Dictionary comprehension while creating column in spark dataframe

83 Views Asked by At

I have to create a column in a dataframe which tracks old values vs new values

I have two types of columns in the dataframe, one is sot (source of truth) another are normal columns (metrics).

Example value of the resultant column which is a comparison of both types of columns would look like

"{'template_name': {'old_value': '1-en_US-Travel-Guide-Hotels-citymc-Blossom-Desktop-Like-HSR', 'new_value': '1-en_US-HTG_CMC_BEXUS_SecondaryKW_Test_Variant'}, 'template_id': {'old_value': '14949', 'new_value': '37807'}, 'num_questions': {'old_value': 29.0, 'new_value': 28}, 'duplicate_questions': {'old_value': '[]', 'new_value': []}}"

If we want to do something similar with normal dictionary comprehension in python it looks like this

>>> metrics = [1,2,3,4,5,6]
>>> sot = [3,1,6,2,5,1]
>>> str({i: {"old_value":sot[i], "new_value": metrics[i]} for i in range(6) if metrics[i] != sot[i]})
"{0: {'old_value': 3, 'new_value': 1}, 1: {'old_value': 1, 'new_value': 2}, 2: {'old_value': 6, 'new_value': 3}, 3: {'old_value': 2, 'new_value': 4}, 5: {'old_value': 1, 'new_value': 6}}"

But I can't do something similar with spark dataframe

metrics_cols = extract_metrics_spark_df.columns
temp.withColumn("flagged", str({ i : {"old_value" : f.col("sot_"+i) , "new_value": f.col(i)} for i in metrics_cols if f.col(i) != f.col("sot_"+i) }))

I couldn't figure how I could also use a udf in this case

Any help trying to create the column is appreciated.

2

There are 2 best solutions below

0
linpingta On

I think you could use a UDF for it, here is a scala example (pyspark should have similar functionality, I don't test the function)
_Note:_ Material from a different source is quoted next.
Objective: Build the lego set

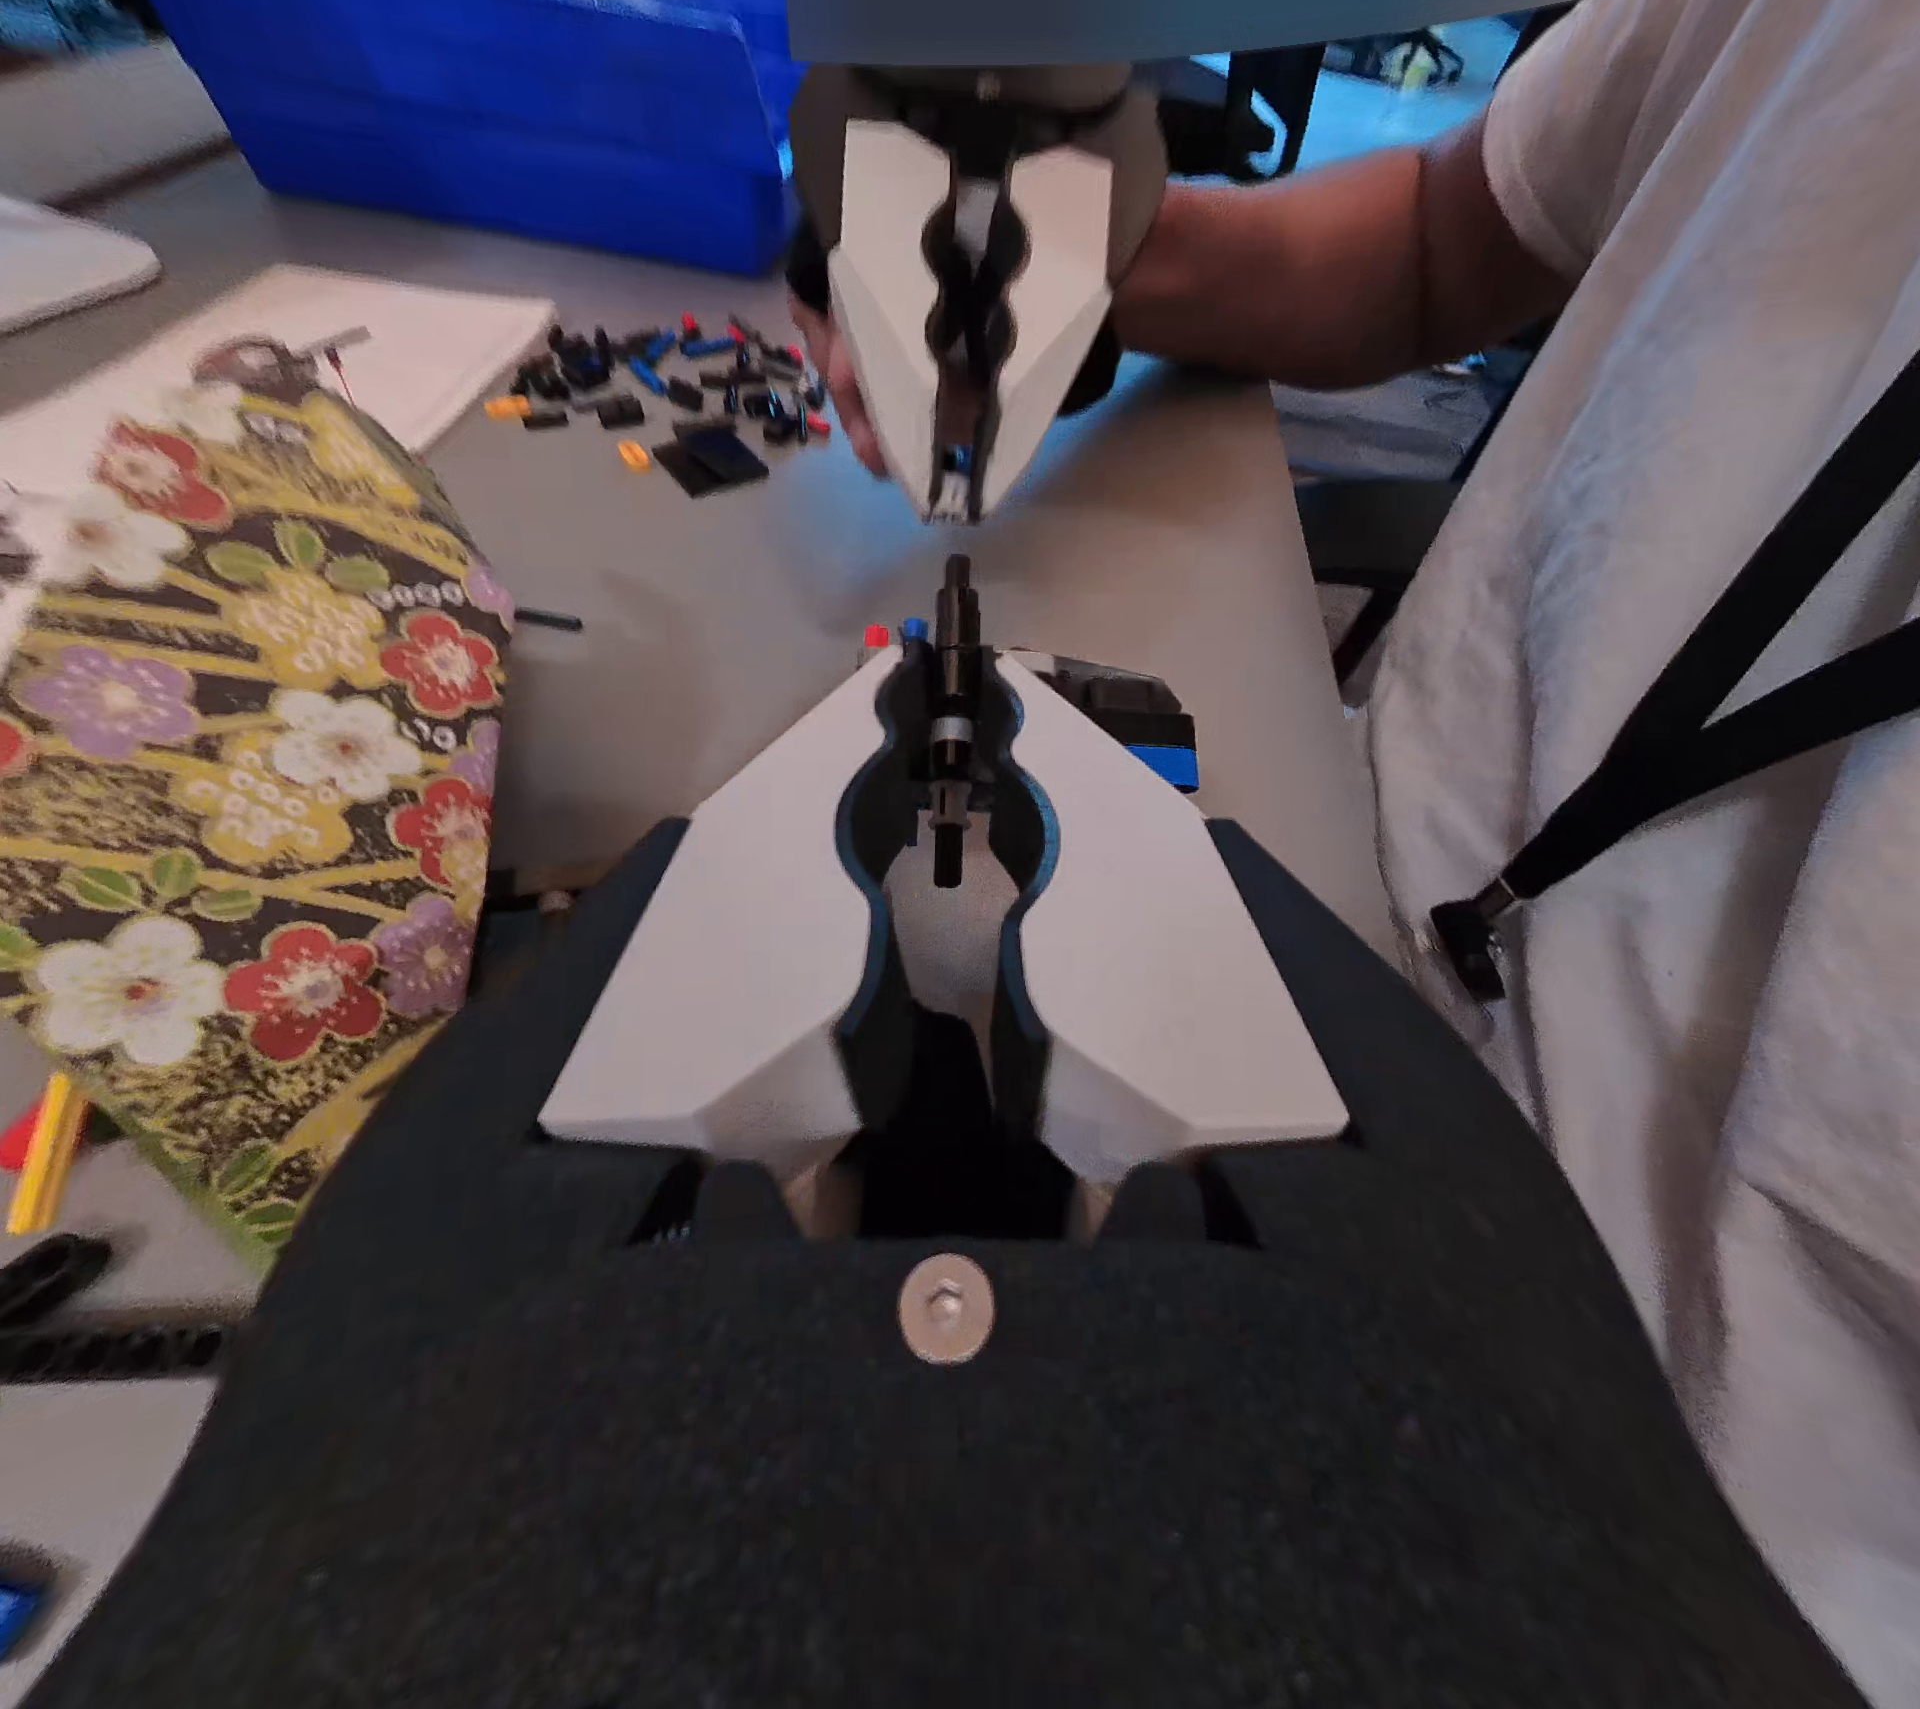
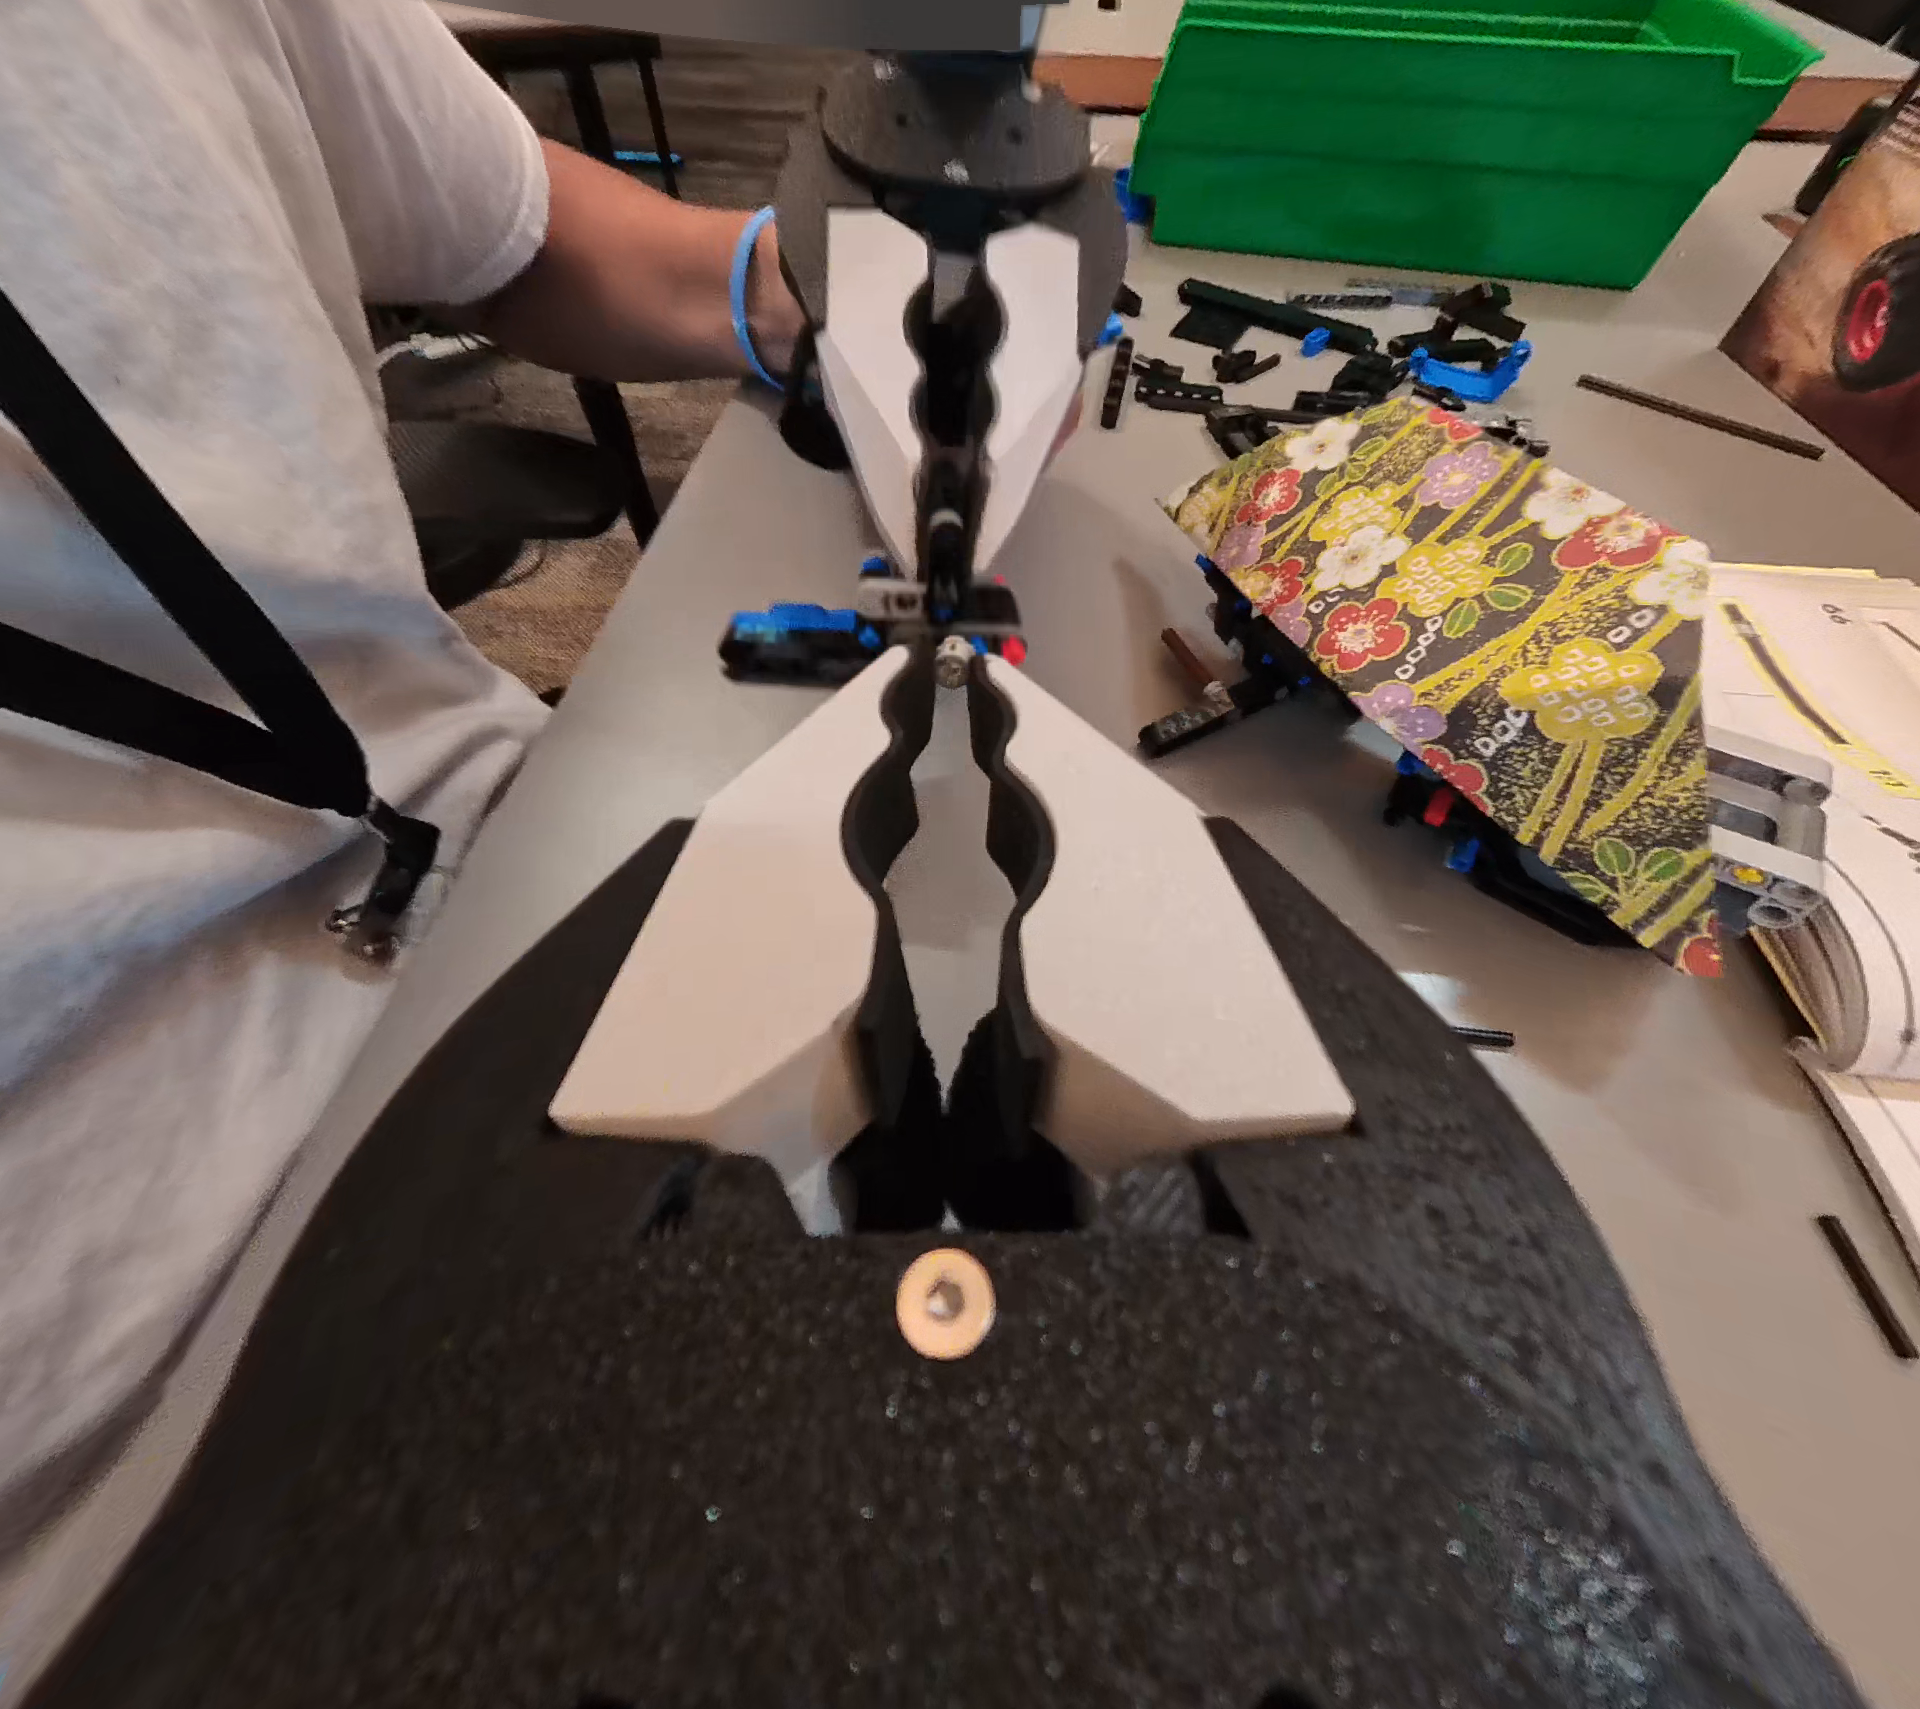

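Observation:
My left gripper (image 1: 951, 662) is shut on a black Lego sub-assembly (image 1: 954, 724) built around a black axle, with blue and red pins beside its tips. Its blue and black part sticks out sideways in the right wrist view (image 2: 800, 636). My right gripper (image 2: 951, 670) is shut on a small grey pin-like piece (image 2: 951, 654). The two grippers face each other tip to tip above the table's near edge, a small gap apart. The right gripper (image 1: 951, 506) shows opposite in the left wrist view, and the left gripper (image 2: 945, 558) shows opposite in the right wrist view.
A floral paper sheet (image 2: 1475, 641) lies over a larger Lego build. Loose pieces (image 1: 675, 397) lie behind the grippers, more (image 2: 1330, 350) by a green bin (image 2: 1434, 121). A blue bin (image 1: 468, 101), an instruction booklet (image 2: 1829, 724) and the person's white shirt (image 1: 1662, 516) are close by. The grippers are tip to tip, or close to it.

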Tool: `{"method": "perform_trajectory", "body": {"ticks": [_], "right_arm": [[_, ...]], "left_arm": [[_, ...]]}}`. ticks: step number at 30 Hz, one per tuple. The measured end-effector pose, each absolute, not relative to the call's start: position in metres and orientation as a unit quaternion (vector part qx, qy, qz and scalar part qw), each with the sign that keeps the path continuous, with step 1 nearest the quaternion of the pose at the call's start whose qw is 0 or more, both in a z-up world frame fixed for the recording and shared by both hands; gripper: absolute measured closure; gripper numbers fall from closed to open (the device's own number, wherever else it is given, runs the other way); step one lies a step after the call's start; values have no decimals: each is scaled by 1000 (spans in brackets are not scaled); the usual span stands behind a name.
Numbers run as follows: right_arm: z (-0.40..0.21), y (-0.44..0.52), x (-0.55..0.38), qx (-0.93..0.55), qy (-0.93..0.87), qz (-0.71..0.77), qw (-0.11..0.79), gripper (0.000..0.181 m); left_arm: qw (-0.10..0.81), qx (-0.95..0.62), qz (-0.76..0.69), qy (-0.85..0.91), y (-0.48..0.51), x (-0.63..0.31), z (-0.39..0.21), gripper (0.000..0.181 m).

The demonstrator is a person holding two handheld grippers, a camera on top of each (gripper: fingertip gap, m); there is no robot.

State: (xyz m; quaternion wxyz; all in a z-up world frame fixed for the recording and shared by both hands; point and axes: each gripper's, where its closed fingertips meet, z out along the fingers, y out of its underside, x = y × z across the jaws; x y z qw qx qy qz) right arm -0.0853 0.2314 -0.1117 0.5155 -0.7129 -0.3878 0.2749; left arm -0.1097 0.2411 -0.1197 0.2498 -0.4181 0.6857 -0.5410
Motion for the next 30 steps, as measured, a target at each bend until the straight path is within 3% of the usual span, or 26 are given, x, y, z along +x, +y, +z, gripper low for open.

import org.apache.spark.sql.functions._
import scala.collection.mutable.Map

// define udf
val transferFunc = udf((col1: Integer, col_slot1: Integer) => {
  val resultMap = Map[String, Integer]()
  resultMap["old_value"] = col1
  resultMap["new_value"] = col_slot1

  resultMap
})

// call udf
df.withColumn("flagged", transferFunc(col("col1"), col("col_slot1")))
0
Akshay Hazari On

I did something like this taking all columns zipping it and then comparing them to create the output. It may not be the best way.

from pyspark.sql.functions import udf

metric_cols = temp.columns
def check_differences(*cols):
    n = len(cols)
    columns = list(zip(cols[:n//2], cols[n//2:]))
    return str({metric_cols[i] : {"new_value": columns[i][0], "old_value": columns[i][1]} for i in range(n//2) if columns[i][0] != columns[i][1]})

check_differences_udf = udf(check_differences, StringType())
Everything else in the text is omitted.